● Problem description:
Pick the lines holding the string "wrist" out of the records and copy them.

Excerpts from a dataset:
^^^^^^^^^^^^^^^^

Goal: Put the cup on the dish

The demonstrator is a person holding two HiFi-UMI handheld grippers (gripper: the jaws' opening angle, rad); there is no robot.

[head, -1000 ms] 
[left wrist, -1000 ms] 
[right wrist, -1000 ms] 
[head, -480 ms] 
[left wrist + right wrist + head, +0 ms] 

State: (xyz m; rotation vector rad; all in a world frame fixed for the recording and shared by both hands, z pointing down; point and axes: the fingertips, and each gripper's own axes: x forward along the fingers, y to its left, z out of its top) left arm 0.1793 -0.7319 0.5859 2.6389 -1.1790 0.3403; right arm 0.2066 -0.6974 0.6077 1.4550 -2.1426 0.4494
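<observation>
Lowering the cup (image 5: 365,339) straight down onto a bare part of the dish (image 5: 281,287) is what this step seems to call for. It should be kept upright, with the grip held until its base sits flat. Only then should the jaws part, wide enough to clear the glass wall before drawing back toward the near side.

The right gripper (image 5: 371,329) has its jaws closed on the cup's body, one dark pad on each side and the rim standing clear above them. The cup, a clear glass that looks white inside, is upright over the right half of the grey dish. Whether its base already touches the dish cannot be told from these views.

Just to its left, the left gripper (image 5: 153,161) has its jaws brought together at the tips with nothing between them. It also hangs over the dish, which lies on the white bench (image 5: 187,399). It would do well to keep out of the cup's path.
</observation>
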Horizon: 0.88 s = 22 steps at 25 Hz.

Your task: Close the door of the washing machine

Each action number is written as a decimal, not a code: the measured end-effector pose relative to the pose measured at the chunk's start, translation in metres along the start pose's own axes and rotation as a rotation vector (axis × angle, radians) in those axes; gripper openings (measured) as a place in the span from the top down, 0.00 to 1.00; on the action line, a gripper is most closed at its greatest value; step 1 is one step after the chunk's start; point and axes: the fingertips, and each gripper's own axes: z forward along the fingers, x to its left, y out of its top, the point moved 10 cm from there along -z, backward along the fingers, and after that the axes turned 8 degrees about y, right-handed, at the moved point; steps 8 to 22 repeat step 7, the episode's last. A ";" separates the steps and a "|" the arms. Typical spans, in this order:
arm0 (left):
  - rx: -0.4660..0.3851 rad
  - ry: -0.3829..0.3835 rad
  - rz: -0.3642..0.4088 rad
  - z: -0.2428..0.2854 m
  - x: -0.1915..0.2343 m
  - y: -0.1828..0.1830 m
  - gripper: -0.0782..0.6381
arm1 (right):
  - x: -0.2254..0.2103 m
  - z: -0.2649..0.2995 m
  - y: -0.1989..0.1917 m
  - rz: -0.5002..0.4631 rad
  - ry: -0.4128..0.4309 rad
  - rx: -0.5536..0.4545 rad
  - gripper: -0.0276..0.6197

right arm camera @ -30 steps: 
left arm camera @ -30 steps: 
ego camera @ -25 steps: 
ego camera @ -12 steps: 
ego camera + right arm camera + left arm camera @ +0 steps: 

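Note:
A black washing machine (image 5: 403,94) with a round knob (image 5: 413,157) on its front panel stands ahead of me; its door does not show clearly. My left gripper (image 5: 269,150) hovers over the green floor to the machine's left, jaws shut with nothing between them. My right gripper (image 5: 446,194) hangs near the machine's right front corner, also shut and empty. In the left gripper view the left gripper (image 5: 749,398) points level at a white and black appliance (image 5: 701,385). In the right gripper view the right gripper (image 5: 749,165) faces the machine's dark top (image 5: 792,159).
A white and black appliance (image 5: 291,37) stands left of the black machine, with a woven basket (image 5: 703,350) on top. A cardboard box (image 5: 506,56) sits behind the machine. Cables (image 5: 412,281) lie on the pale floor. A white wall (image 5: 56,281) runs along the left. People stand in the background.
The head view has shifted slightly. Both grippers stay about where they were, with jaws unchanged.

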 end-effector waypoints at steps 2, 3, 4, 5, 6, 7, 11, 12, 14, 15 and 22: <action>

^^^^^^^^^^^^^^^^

● Solution to the problem:
[left wrist, -1000 ms] 
[right wrist, -1000 ms] 
[left wrist + right wrist + head, +0 ms] 

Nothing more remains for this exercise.